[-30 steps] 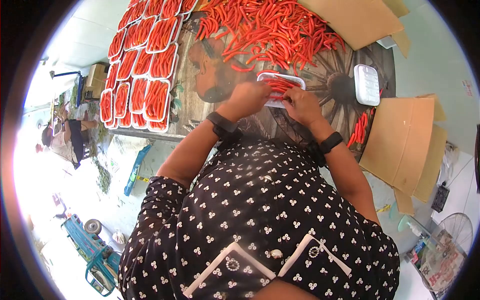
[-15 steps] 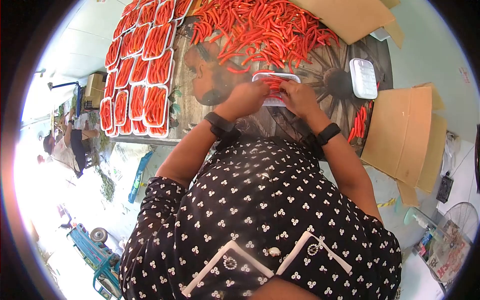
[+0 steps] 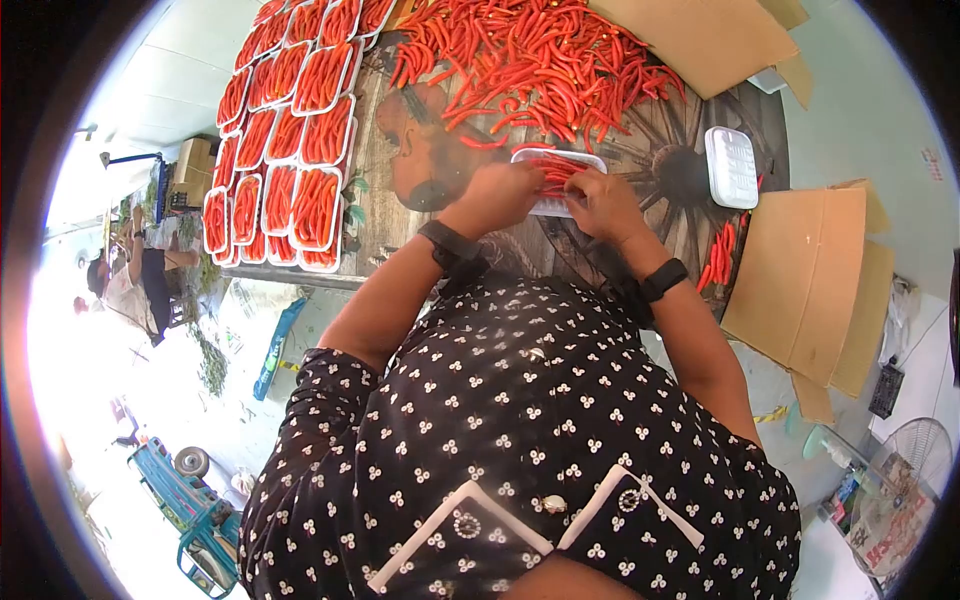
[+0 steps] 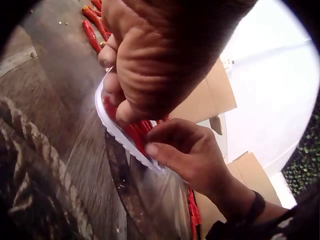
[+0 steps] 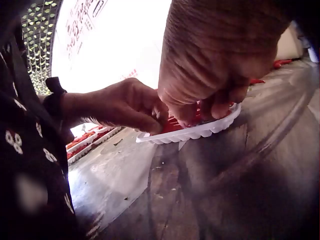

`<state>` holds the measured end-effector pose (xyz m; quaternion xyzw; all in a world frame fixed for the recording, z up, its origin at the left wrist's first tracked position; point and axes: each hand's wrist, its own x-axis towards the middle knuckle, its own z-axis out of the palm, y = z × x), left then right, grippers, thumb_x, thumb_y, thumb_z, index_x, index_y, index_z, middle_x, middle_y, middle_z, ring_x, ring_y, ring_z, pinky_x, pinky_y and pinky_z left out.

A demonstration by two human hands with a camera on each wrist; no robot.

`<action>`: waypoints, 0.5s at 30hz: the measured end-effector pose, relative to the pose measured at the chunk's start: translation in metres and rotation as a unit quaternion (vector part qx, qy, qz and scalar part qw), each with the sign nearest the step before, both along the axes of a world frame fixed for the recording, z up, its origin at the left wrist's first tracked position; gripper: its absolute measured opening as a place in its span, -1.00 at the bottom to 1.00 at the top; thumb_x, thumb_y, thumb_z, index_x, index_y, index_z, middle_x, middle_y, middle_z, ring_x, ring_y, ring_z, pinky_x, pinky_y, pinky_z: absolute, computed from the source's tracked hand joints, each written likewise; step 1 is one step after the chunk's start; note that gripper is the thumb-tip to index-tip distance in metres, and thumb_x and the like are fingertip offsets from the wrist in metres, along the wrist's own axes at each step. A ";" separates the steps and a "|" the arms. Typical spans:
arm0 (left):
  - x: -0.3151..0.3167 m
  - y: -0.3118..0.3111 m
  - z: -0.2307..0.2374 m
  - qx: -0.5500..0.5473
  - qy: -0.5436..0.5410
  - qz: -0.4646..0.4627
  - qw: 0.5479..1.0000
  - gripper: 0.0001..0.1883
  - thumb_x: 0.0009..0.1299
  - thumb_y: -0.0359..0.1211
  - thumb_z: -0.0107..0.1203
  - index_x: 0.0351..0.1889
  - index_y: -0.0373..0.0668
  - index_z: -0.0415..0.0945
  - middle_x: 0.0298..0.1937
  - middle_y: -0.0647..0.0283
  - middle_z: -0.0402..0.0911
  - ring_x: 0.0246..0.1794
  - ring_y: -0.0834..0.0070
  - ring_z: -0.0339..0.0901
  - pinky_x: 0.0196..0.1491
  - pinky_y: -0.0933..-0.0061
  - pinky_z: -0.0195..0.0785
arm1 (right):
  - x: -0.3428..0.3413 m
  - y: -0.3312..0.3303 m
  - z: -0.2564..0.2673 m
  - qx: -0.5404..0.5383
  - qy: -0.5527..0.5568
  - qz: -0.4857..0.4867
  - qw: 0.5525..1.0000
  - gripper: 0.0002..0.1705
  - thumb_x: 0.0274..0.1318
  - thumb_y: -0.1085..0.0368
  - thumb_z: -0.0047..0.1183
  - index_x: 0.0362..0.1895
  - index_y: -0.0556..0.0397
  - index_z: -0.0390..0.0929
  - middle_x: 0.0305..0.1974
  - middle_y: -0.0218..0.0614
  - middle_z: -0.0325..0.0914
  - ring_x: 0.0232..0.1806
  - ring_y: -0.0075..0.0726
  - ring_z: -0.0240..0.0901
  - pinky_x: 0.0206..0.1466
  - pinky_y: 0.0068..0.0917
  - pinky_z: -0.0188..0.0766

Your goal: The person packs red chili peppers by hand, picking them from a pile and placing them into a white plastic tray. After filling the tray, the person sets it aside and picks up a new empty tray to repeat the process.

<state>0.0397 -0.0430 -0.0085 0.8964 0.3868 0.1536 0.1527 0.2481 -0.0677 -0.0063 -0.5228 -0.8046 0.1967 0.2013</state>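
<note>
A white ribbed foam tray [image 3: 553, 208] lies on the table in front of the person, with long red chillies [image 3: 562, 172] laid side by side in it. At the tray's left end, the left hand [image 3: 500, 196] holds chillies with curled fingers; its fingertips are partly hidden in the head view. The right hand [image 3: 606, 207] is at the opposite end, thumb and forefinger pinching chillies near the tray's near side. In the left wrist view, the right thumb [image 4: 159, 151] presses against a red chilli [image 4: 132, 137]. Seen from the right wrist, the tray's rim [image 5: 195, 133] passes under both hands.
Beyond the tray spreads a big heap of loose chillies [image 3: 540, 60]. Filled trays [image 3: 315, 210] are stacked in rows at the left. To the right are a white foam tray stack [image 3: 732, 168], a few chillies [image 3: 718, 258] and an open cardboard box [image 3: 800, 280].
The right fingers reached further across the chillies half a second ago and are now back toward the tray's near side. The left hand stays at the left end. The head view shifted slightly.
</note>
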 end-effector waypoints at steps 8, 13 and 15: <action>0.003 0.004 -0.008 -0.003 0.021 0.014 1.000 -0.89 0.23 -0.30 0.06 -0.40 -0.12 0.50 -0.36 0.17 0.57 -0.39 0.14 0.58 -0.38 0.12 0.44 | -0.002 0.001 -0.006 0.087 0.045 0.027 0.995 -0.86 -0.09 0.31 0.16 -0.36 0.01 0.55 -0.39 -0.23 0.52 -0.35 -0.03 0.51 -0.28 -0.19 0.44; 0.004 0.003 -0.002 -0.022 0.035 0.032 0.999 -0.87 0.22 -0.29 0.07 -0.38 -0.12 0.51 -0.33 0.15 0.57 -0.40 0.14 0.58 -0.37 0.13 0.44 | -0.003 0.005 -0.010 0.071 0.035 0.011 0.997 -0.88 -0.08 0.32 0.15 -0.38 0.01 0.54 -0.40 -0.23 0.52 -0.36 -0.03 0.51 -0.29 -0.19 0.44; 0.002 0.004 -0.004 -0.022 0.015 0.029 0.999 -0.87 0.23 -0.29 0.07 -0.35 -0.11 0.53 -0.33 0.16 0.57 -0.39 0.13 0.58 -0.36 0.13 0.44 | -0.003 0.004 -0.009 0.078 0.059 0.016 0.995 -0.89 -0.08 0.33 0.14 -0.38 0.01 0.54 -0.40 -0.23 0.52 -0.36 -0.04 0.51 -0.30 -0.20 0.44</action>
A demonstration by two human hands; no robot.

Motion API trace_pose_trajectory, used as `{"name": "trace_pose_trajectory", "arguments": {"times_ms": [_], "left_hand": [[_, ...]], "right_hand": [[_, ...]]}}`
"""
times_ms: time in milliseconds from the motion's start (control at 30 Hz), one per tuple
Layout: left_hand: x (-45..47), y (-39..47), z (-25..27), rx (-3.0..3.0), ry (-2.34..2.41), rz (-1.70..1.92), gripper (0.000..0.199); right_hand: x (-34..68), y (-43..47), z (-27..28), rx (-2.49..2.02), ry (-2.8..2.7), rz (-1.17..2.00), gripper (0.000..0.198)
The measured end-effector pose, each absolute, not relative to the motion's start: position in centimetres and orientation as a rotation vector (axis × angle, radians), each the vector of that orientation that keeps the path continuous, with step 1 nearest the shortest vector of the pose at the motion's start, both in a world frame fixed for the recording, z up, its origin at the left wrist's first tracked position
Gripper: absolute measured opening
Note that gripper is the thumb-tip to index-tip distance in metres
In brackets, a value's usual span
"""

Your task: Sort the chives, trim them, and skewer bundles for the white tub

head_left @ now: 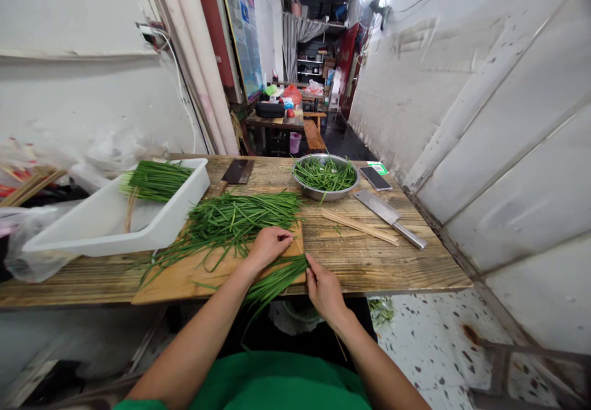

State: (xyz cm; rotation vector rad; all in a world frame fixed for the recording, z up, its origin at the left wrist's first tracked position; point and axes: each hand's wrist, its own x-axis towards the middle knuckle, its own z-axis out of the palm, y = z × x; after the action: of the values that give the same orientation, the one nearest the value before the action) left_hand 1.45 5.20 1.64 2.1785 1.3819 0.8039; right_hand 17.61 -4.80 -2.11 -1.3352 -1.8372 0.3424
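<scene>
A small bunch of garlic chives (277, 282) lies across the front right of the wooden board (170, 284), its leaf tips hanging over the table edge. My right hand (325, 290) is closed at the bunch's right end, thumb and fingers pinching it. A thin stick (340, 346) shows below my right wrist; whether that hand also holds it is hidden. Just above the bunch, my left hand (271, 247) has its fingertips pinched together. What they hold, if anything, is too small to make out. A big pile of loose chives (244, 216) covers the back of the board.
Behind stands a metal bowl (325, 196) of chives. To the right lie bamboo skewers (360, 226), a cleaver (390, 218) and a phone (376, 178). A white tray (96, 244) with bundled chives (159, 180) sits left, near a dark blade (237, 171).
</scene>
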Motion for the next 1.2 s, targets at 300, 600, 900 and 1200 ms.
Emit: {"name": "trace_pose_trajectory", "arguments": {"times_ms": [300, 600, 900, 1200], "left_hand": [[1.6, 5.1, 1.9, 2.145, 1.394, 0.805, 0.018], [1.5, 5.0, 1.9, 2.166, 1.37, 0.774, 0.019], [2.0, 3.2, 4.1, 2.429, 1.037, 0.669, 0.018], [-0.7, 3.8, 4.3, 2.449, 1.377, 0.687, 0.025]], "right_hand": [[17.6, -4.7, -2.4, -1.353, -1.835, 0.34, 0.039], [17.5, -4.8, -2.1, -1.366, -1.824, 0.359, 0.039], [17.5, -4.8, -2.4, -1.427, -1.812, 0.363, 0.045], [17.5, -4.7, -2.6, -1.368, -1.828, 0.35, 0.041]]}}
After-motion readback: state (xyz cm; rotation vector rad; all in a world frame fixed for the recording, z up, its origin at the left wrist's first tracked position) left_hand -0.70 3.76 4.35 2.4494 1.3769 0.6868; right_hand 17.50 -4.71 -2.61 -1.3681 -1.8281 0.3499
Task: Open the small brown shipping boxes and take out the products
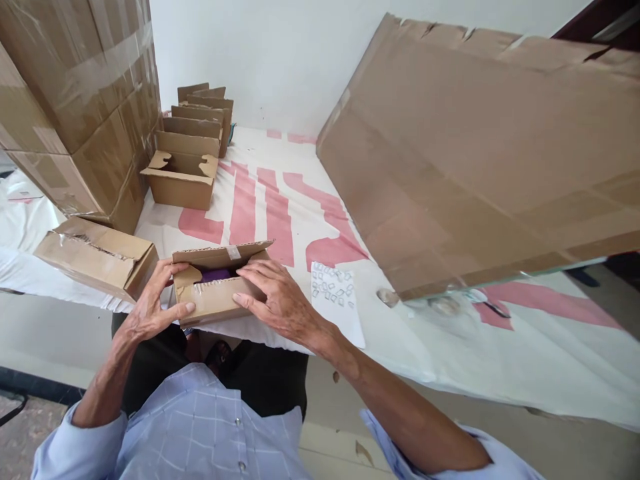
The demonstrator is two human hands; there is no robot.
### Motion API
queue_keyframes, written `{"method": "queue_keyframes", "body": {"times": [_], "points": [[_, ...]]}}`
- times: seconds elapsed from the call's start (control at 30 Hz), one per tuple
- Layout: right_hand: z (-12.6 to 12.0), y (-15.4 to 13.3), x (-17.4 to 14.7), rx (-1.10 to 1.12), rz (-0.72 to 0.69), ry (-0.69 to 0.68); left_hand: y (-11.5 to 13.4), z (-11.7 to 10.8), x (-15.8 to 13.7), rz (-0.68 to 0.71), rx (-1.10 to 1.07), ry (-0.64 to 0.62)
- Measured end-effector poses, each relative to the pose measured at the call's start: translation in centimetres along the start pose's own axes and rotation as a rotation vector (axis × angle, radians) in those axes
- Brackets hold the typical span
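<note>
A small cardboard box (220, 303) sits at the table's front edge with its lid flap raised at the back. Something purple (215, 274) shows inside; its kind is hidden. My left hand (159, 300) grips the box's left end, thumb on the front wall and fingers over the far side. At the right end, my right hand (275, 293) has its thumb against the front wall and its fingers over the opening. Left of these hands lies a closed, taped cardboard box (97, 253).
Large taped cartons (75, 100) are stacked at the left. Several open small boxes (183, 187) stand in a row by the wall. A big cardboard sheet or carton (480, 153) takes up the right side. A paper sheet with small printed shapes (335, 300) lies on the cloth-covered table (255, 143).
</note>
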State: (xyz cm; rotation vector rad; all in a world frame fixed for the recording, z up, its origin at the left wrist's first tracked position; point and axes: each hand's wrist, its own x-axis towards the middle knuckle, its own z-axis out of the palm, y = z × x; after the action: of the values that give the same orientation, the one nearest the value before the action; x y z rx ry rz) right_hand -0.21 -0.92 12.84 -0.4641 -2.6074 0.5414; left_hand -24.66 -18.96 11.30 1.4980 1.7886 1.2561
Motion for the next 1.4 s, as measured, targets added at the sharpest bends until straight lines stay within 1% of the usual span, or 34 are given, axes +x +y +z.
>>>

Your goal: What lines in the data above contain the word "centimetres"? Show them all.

Exercise answer:
The measured end-effector pose, each absolute, not relative to the motion's start: position in centimetres and orientation as a rotation vector (axis × angle, radians), each the vector of that orientation that keeps the path continuous, with step 1 nearest the shortest vector of the pose at the motion's start, both in a world frame fixed for the recording, z up, its origin at the left wrist's first tracked position
- Measured end-effector poses, each relative to the pose measured at the call's start: translation in centimetres along the start pose's own axes and rotation as a rotation vector (axis × angle, radians) in those axes

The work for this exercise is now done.